* **Assignment**:
Output everything in the listing exactly, with no line missing.
━━ Dataset extract ━━
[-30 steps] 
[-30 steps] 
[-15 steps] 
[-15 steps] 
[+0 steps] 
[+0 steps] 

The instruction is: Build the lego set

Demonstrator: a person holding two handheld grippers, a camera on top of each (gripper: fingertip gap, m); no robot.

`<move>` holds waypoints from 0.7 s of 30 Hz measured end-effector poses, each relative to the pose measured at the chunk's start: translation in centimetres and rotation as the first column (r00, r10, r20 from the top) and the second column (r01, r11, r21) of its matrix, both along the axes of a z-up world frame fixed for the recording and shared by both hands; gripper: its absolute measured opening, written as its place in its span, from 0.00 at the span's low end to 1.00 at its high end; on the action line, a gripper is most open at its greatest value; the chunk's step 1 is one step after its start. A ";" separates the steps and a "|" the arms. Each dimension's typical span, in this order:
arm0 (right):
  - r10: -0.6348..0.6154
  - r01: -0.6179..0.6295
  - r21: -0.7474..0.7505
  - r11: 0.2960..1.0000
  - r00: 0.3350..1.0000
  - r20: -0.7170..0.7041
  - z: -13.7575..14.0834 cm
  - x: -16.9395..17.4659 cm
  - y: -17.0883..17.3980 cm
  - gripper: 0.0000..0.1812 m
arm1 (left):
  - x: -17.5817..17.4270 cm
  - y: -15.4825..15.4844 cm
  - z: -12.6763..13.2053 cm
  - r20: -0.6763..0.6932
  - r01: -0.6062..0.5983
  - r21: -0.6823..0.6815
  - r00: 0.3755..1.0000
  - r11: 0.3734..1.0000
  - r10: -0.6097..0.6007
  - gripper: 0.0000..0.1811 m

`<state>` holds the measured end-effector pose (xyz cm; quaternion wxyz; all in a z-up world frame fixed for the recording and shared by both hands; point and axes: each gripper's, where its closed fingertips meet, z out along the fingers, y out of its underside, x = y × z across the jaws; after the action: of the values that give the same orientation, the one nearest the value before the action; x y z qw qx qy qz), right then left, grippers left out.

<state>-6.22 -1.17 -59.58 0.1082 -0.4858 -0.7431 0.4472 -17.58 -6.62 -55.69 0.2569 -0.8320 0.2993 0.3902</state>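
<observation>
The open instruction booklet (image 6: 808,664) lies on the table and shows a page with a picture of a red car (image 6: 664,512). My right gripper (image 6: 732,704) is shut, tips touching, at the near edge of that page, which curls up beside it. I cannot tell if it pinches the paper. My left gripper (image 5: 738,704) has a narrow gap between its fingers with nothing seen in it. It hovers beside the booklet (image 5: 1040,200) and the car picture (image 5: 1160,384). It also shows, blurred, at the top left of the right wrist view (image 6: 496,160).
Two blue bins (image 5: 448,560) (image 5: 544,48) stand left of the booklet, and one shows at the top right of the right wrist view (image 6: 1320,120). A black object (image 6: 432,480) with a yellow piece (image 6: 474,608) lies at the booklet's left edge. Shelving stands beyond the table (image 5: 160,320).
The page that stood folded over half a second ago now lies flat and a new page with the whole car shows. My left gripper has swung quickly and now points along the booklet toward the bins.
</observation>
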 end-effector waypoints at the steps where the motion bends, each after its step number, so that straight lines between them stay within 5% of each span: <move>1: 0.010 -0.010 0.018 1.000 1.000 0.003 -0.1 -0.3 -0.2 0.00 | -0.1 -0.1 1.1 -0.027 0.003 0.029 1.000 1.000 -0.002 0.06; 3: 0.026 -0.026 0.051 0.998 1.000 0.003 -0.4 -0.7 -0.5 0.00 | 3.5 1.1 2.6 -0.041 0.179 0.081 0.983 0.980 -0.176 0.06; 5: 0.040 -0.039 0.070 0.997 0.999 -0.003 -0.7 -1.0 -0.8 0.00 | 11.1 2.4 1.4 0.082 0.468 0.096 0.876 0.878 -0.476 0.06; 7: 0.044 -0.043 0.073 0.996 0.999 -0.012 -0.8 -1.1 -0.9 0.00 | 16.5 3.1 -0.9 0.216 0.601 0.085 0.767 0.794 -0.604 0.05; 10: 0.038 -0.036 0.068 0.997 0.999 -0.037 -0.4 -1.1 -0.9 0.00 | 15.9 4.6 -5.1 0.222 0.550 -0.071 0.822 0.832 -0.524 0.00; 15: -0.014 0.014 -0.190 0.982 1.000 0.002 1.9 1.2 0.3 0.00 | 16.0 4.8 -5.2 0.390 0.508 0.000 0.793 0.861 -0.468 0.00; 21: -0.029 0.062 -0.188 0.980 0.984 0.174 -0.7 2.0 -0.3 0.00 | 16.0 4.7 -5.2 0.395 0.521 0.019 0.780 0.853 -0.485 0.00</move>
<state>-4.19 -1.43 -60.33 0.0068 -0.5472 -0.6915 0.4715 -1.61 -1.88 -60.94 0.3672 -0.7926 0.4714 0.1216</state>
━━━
* **Reply to the task**:
[-30 steps] 
[-30 steps] 
[-15 steps] 
[-15 steps] 
[+0 steps] 
[+0 steps] 

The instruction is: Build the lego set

Demonstrator: a person holding two handheld grippers, a camera on top of each (gripper: fingertip gap, m); no robot.

`<move>` holds waypoints from 0.7 s of 30 Hz measured end-effector poses, each relative to the pose measured at the chunk's start: translation in centimetres and rotation as the first column (r00, r10, r20 from the top) and the second column (r01, r11, r21) of its matrix, both along the axes of a z-up world frame fixed for the recording and shared by both hands; gripper: its absolute measured opening, written as its place in its span, from 0.00 at the span's low end to 1.00 at its high end; on the action line, a gripper is most open at its greatest value; the chunk's step 1 is one step after its start. A ";" separates the steps and a "|" the arms. Each dimension's typical span, in this order:
arm0 (right):
  - r10: -0.6348..0.6154
  - r01: -0.6179..0.6295
  - r21: -0.7474..0.7505
  - r11: 0.2960..1.0000
  - r00: 0.3350..1.0000
  - r20: -0.7170..0.7041
  - z: -13.7575..14.0834 cm
  - x: -16.9395..17.4659 cm
  - y: -17.0883..17.3980 cm
  - gripper: 0.0000..0.1812 m
arm1 (left):
  - x: -17.5817..17.4270 cm
  - y: -15.4825..15.4844 cm
  - z: -12.6763..13.2053 cm
  - r20: -0.6763..0.6932
  - r01: -0.6062..0.5983
  - r21: -0.6823..0.6815
  - r00: 0.3755..1.0000
  - r11: 0.3734..1.0000
  - r10: -0.6097..0.6007
  - gripper: 0.0000..0.1811 m

`<state>` holds the measured end-effector pose (xyz cm; quaternion wxyz; all in a z-up world frame fixed for the recording and shared by both hands; point and axes: each gripper's, where its closed fingertips meet, z out along the fingers, y out of its underside, x = y × z across the jaws; after the action: of the values that give the same orientation, the one nearest the value before the action; x y z qw qx qy qz), right then left, grippers left out.

<state>-6.22 -1.17 -59.58 0.1082 -0.4858 -0.7431 0.4472 -17.58 -6.62 -55.69 0.2569 -0.8320 0.2993 0.3902</state>
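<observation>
The open instruction booklet (image 6: 808,664) lies on the table and shows a page with a picture of a red car (image 6: 664,512). My right gripper (image 6: 732,704) is shut, tips touching, at the near edge of that page, which curls up beside it. I cannot tell if it pinches the paper. My left gripper (image 5: 738,704) has a narrow gap between its fingers with nothing seen in it. It hovers beside the booklet (image 5: 1040,200) and the car picture (image 5: 1160,384). It also shows, blurred, at the top left of the right wrist view (image 6: 496,160).
Two blue bins (image 5: 448,560) (image 5: 544,48) stand left of the booklet, and one shows at the top right of the right wrist view (image 6: 1320,120). A black object (image 6: 432,480) with a yellow piece (image 6: 474,608) lies at the booklet's left edge. Shelving stands beyond the table (image 5: 160,320).
The page that stood folded over half a second ago now lies flat and a new page with the whole car shows. My left gripper has swung quickly and now points along the booklet toward the bins.
</observation>
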 end-effector waypoints at the steps where the motion bends, each after its step number, so that straight lines between them stay within 5% of each span: <move>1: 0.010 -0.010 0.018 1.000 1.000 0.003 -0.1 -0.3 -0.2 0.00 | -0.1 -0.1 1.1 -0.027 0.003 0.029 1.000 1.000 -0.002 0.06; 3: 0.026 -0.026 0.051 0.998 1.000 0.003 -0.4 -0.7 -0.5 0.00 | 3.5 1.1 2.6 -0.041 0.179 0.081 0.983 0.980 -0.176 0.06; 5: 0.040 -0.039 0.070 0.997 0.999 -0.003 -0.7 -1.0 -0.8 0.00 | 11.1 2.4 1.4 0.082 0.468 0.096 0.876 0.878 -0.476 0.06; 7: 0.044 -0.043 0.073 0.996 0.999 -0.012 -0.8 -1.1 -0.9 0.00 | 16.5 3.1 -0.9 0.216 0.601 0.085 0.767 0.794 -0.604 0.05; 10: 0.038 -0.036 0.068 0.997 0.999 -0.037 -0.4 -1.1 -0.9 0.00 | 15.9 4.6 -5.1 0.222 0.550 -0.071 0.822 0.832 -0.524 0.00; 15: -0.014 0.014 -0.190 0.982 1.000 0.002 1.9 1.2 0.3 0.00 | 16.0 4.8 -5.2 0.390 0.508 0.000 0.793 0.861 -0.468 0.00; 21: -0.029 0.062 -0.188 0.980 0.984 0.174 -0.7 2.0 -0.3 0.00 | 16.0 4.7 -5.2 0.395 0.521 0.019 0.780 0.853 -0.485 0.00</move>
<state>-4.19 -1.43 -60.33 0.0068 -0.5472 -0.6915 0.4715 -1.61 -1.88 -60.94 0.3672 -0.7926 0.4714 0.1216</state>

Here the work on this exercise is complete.